Ce texte a été publié sur le site du cinéma Eldorado (21 rue Alfred de Musset – 21000 Dijon)
Saluons la programmation exigeante de son directeur, Matthias Chouquer.
Si vous croisez votre député, votre ministre ou votre sénateur (on ne sait jamais), dîtes-lui d’aller voir ce film. Il percevra soudain l’incroyable fossé qui sépare les gens de leurs soi-disant représentants… Le constat est unanime : le seul espace de large expression démocratique que sont les élections se voit de plus en plus abandonné. La question qui vient naturellement sur les lèvres aujourd’hui n’est pas « pourquoi ne vote-t-on plus ? » mais bien plutôt « pourquoi certains continuent-t-ils à voter ? ». Voilà le paradoxe que Christian Blanchet a choisi de filmer, avec autant de légèreté que d’inquiétude… Lors des élections présidentielles de 2007 et 2012, Blanchet est retourné dans sa commune d’enfance, Avranches, petite ville côtière entre Saint-Malo et Caen, tout près du Mont-Saint-Michel. Il se balade dans les rues, interroge les habitants qui parfois sont de vieux copains. Et, chose très importante vous verrez, il décide de filmer dans l’entreprise familiale, dirigée par sa nièce, où se mêlent paroles d’ouvriers et de cadres… Toute une sociologie haute en couleur.

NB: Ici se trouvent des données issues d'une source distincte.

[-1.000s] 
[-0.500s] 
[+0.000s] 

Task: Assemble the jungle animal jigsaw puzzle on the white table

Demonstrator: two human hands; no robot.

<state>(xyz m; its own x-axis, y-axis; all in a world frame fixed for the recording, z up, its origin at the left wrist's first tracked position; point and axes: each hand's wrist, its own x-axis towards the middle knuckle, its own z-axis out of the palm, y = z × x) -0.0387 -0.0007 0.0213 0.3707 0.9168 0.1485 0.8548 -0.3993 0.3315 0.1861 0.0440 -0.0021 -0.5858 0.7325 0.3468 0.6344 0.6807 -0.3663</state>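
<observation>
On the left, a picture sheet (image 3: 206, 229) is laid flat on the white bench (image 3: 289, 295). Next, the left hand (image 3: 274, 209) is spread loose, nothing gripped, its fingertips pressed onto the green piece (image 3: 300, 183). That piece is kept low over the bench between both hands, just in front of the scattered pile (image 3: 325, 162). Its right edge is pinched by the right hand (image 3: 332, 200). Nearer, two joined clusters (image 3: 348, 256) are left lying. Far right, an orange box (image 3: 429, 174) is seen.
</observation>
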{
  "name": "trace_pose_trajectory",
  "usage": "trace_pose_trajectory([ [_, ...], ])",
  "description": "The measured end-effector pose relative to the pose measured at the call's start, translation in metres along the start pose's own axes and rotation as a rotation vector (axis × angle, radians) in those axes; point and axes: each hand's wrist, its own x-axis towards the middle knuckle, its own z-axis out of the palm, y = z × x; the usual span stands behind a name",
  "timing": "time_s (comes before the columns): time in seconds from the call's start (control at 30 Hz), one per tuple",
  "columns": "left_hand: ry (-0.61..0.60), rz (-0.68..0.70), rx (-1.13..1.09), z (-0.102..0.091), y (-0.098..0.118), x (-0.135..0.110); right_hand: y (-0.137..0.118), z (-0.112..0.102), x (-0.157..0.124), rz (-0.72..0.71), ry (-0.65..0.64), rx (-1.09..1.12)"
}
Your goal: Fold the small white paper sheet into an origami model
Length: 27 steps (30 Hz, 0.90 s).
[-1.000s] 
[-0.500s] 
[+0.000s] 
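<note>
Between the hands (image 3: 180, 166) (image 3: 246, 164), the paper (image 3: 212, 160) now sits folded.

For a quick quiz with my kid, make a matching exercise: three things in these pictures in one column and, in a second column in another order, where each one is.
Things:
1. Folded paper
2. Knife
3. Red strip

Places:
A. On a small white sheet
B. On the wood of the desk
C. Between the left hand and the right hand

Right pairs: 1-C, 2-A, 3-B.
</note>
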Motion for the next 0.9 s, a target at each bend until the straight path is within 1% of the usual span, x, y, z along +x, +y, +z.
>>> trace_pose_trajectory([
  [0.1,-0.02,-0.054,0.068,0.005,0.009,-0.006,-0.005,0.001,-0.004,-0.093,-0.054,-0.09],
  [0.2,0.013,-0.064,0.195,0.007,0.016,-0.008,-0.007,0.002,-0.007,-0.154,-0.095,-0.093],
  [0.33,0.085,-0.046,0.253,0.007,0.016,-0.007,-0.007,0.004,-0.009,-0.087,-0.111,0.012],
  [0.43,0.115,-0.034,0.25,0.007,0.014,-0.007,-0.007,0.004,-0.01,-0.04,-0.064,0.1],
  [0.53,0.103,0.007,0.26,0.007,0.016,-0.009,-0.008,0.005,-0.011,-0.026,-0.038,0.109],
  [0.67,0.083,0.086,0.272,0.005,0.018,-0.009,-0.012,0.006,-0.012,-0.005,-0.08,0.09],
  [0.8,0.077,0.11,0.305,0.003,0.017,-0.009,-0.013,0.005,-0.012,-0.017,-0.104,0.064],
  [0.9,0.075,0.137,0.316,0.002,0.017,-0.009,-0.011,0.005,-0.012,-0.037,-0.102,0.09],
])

Point par coquetterie, le cinéaste apparaît aussi à l’écran, se mettant lui-même en scène, histoire d’affirmer un parti-pris de subjectivité, mais aussi d’interroger le film en train de se faire… Et nous le voyons douter, ce personnage-cinéaste, en plein milieu de son propre film, comme un M. Hulot hébété face au désenchantement des gens, et se demandant ce que peut bien y faire le cinéma… Car il y a cette question qui est très présente aussi dans le film, comme la doublure l’est d’un veston : l’utopie d’un cinéma qui changerait le monde étant enterrée depuis belle lurette, que lui reste-t-il ? La réponse est sans doute dans l’exergue du film, cette magnifique séquence d’Ordet de Dreyer, « Malheur à vous pour votre manque de foi ». Au-delà des portraits des habitants qui sont de toute beauté, l’invention de ce personnage-cinéaste donne au film une dimension symbolique qui confine à la comédie. Ce dont il souffre ce personnage, c’est de l’impossibilité de lier la générosité individuelle à une démarche plus collective. Et pourtant, il veut continuer d’y croire, même ridiculement, à ce passage entre idéal et pratique. Blanchet porte en lui un ré-enchantement du monde, par obstination.